■ DATASET SECTION
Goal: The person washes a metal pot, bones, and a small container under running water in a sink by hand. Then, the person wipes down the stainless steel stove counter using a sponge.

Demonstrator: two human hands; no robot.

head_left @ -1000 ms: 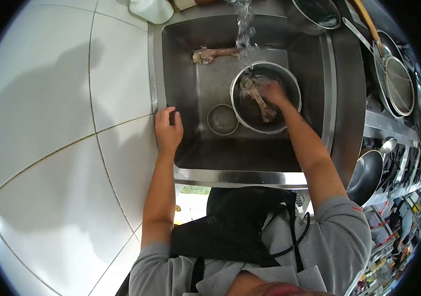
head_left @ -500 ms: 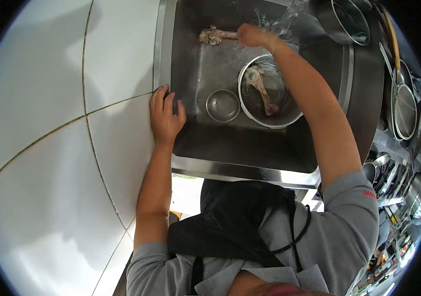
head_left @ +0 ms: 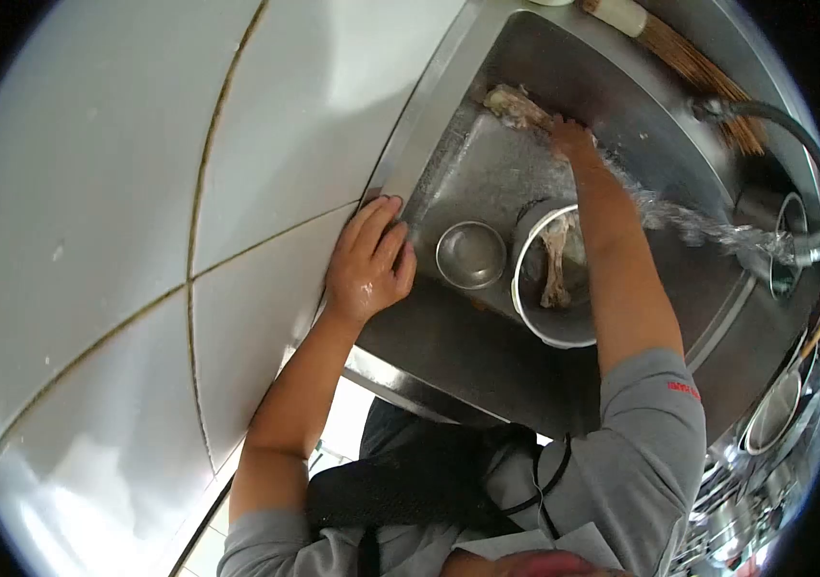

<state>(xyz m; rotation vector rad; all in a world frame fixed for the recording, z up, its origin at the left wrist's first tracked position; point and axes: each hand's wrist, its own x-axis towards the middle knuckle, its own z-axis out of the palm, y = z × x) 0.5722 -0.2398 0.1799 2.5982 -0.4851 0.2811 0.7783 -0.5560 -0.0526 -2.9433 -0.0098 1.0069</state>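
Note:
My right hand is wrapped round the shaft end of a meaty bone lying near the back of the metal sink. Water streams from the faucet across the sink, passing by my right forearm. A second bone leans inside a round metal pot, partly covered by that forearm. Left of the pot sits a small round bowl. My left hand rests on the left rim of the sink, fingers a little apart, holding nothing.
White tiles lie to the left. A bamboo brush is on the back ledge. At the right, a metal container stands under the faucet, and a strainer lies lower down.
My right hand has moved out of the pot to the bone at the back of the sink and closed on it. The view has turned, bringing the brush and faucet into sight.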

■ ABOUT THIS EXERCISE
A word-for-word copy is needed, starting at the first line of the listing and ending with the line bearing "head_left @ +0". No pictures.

■ THE COMPLETED TASK
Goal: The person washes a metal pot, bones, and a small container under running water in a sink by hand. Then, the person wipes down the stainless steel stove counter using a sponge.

Demonstrator: two human hands; no robot.

head_left @ -1000 ms: 
head_left @ -500 ms: 
head_left @ +0 ms: 

Nothing remains to be added to the response.